* _Task statement_
Return the data below in full, exactly as it stands.
Top of Provided records
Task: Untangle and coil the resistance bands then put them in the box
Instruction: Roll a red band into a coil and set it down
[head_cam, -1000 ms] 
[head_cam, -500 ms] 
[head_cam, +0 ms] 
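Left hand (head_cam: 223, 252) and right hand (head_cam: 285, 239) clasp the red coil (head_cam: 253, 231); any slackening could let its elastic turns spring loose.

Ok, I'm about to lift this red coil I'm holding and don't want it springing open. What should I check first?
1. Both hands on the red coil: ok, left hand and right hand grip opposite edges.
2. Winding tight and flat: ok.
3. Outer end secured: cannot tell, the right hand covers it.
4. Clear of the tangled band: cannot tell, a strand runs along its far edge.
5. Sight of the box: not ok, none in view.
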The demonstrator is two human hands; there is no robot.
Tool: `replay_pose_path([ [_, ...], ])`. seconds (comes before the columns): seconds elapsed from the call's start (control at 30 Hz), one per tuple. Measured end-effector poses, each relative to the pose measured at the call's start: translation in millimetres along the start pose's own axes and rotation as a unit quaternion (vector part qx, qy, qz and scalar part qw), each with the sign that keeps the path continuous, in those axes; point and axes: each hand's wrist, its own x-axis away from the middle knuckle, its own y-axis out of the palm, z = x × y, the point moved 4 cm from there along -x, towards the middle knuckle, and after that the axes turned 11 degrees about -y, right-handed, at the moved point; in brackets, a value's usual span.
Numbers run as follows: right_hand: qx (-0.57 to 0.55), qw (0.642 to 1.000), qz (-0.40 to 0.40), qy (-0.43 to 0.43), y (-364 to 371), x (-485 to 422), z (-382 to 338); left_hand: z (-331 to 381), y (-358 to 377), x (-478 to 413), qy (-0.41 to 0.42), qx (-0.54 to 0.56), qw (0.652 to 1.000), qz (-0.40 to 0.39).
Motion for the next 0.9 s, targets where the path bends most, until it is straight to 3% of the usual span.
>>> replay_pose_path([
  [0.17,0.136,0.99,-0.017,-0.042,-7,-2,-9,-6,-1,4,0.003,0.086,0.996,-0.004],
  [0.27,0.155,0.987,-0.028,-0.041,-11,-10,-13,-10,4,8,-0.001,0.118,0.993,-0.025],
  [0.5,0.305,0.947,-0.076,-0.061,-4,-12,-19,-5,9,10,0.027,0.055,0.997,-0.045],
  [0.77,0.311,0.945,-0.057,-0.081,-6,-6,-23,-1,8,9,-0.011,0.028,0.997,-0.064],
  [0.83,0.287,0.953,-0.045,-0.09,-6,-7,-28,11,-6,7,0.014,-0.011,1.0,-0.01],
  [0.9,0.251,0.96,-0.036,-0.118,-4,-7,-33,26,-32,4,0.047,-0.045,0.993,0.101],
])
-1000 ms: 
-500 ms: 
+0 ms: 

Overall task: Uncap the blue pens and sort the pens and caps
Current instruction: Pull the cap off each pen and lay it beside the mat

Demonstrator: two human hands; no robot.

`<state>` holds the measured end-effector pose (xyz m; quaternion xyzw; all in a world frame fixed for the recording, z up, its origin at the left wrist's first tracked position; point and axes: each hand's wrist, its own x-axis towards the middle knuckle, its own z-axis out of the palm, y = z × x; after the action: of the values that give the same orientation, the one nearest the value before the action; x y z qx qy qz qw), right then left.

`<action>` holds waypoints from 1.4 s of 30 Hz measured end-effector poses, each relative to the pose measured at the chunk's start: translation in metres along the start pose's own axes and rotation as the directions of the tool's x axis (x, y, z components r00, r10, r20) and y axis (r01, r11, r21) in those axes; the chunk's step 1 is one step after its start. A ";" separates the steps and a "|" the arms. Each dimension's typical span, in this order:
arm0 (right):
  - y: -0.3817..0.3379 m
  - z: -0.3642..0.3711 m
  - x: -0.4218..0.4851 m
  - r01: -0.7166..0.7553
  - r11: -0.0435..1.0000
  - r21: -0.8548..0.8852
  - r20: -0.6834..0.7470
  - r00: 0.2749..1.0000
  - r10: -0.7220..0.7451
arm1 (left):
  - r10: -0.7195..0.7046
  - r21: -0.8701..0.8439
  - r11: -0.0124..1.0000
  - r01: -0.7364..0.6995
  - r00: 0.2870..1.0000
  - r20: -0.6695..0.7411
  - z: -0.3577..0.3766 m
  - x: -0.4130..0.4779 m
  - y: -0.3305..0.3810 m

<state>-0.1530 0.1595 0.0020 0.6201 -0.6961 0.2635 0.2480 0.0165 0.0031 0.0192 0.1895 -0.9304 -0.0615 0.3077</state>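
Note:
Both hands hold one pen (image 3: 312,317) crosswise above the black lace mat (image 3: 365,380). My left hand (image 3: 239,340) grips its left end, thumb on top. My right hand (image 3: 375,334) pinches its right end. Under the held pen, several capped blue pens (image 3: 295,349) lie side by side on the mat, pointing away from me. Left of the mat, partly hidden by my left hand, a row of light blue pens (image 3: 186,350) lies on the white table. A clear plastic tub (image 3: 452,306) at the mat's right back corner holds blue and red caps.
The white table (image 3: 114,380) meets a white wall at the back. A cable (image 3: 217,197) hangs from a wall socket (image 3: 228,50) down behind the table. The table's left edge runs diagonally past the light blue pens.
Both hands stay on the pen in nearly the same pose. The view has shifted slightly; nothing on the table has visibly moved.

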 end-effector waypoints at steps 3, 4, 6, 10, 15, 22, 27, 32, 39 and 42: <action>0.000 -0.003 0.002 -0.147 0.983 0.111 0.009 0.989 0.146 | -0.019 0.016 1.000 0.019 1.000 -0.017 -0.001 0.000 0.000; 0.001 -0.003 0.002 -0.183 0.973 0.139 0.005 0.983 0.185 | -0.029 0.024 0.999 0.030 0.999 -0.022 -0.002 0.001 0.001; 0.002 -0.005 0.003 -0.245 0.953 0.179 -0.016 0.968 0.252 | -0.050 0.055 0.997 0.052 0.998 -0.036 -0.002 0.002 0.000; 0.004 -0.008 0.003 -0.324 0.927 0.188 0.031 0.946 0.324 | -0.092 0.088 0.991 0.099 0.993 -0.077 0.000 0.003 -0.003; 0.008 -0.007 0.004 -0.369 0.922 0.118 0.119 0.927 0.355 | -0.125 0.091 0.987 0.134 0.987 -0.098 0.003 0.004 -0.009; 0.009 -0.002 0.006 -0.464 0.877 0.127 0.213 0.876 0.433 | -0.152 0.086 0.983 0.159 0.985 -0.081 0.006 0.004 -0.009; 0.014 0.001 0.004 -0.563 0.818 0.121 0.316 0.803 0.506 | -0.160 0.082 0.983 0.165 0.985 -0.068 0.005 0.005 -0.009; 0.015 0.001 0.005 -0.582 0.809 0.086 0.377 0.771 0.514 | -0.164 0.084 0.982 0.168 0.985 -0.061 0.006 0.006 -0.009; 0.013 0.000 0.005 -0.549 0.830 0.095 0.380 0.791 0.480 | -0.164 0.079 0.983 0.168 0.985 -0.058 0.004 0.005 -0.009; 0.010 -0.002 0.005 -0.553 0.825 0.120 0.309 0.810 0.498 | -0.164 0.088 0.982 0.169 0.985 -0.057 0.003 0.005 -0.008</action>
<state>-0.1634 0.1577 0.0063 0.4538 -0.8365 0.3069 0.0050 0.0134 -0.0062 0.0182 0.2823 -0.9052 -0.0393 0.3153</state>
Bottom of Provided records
* _Answer to the exercise_
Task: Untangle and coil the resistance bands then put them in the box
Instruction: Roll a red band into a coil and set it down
[head_cam, -1000 ms] 
[head_cam, -500 ms] 
[head_cam, +0 ms] 
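Left hand (head_cam: 223, 252) and right hand (head_cam: 285, 239) clasp the red coil (head_cam: 253, 231); any slackening could let its elastic turns spring loose.

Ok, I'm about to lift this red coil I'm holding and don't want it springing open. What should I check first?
1. Both hands on the red coil: ok, left hand and right hand grip opposite edges.
2. Winding tight and flat: ok.
3. Outer end secured: cannot tell, the right hand covers it.
4. Clear of the tangled band: cannot tell, a strand runs along its far edge.
5. Sight of the box: not ok, none in view.
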The demonstrator is two human hands; there is no robot.
Tool: `replay_pose_path([ [_, ...], ])`. seconds (comes before the columns): seconds elapsed from the call's start (control at 30 Hz), one per tuple. Measured end-effector poses, each relative to the pose measured at the call's start: translation in millimetres along the start pose's own axes and rotation as a unit quaternion (vector part qx, qy, qz and scalar part qw), each with the sign that keeps the path continuous, in those axes; point and axes: each hand's wrist, its own x-axis away from the middle knuckle, its own y-axis out of the palm, z = x × y, the point moved 4 cm from there along -x, towards the middle knuckle, and after that the axes turned 11 degrees about -y, right-handed, at the moved point; in brackets, a value's usual span.
Numbers run as follows: right_hand: qx (-0.57 to 0.55), qw (0.642 to 1.000), qz (-0.40 to 0.40), qy (-0.43 to 0.43), y (-364 to 371), x (-485 to 422), z (-382 to 338); left_hand: z (-331 to 381), y (-358 to 377), x (-478 to 413), qy (-0.41 to 0.42), qx (-0.54 to 0.56), qw (0.652 to 1.000), qz (-0.40 to 0.39).
Motion for the next 0.9 s, targets where the path bends most, until it is straight to 3% of the usual span.
>>> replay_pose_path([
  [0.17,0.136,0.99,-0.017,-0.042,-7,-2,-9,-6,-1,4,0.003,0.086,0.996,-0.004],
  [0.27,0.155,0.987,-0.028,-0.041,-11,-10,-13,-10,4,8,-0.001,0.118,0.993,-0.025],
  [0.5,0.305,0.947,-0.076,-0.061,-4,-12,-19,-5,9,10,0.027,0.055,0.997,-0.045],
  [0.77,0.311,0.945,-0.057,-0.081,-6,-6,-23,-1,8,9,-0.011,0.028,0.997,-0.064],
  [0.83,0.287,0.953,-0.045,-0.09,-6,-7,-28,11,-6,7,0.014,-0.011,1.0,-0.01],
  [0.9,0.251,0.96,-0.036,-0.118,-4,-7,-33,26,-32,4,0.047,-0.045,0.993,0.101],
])
-1000 ms: 
-500 ms: 
+0 ms: 

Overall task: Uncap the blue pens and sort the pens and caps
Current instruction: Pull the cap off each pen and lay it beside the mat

Demonstrator: two human hands; no robot.

`<state>` holds the measured end-effector pose (xyz m; quaternion xyzw; all in a world frame fixed for the recording, z up, its origin at the left wrist's first tracked position; point and axes: each hand's wrist, its own x-axis towards the middle knuckle, its own z-axis out of the palm, y = z × x; after the action: of the values that give the same orientation, the one nearest the value before the action; x y z qx qy qz qw), right then left.

`<action>` holds waypoints from 1.4 s of 30 Hz measured end-effector poses, each relative to the pose measured at the chunk's start: translation in metres along the start pose's own axes and rotation as the directions of the tool's x axis (x, y, z components r00, r10, r20) and y axis (r01, r11, r21) in those axes; the chunk's step 1 is one step after its start. A ";" separates the steps and a "|" the arms. Each dimension's typical span, in this order:
arm0 (right):
  - y: -0.3817..0.3379 m
  - z: -0.3642..0.3711 m
  - x: -0.4218..0.4851 m
  - r01: -0.7166..0.7553
  - r11: -0.0435..1.0000
  - r21: -0.8548..0.8852
  - r20: -0.6834..0.7470
  - r00: 0.2749..1.0000
  - r10: -0.7220..0.7451
arm1 (left):
  - r10: -0.7195..0.7046
  - r21: -0.8701..0.8439
  - r11: -0.0124..1.0000
  - r01: -0.7364..0.6995
  - r00: 0.2870..1.0000
  - r20: -0.6695..0.7411
  - z: -0.3577..0.3766 m
  - x: -0.4130..0.4779 m
  - y: -0.3305..0.3810 m

<state>-0.1530 0.1595 0.0020 0.6201 -0.6961 0.2635 0.2480 0.0165 0.0031 0.0192 0.1895 -0.9304 -0.0615 0.3077</state>
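Note:
Both hands hold one pen (image 3: 312,317) crosswise above the black lace mat (image 3: 365,380). My left hand (image 3: 239,340) grips its left end, thumb on top. My right hand (image 3: 375,334) pinches its right end. Under the held pen, several capped blue pens (image 3: 295,349) lie side by side on the mat, pointing away from me. Left of the mat, partly hidden by my left hand, a row of light blue pens (image 3: 186,350) lies on the white table. A clear plastic tub (image 3: 452,306) at the mat's right back corner holds blue and red caps.
The white table (image 3: 114,380) meets a white wall at the back. A cable (image 3: 217,197) hangs from a wall socket (image 3: 228,50) down behind the table. The table's left edge runs diagonally past the light blue pens.
Both hands stay on the pen in nearly the same pose. The view has shifted slightly; nothing on the table has visibly moved.
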
 end-effector waypoints at steps 3, 4, 6, 10, 15, 22, 27, 32, 39 and 42: <action>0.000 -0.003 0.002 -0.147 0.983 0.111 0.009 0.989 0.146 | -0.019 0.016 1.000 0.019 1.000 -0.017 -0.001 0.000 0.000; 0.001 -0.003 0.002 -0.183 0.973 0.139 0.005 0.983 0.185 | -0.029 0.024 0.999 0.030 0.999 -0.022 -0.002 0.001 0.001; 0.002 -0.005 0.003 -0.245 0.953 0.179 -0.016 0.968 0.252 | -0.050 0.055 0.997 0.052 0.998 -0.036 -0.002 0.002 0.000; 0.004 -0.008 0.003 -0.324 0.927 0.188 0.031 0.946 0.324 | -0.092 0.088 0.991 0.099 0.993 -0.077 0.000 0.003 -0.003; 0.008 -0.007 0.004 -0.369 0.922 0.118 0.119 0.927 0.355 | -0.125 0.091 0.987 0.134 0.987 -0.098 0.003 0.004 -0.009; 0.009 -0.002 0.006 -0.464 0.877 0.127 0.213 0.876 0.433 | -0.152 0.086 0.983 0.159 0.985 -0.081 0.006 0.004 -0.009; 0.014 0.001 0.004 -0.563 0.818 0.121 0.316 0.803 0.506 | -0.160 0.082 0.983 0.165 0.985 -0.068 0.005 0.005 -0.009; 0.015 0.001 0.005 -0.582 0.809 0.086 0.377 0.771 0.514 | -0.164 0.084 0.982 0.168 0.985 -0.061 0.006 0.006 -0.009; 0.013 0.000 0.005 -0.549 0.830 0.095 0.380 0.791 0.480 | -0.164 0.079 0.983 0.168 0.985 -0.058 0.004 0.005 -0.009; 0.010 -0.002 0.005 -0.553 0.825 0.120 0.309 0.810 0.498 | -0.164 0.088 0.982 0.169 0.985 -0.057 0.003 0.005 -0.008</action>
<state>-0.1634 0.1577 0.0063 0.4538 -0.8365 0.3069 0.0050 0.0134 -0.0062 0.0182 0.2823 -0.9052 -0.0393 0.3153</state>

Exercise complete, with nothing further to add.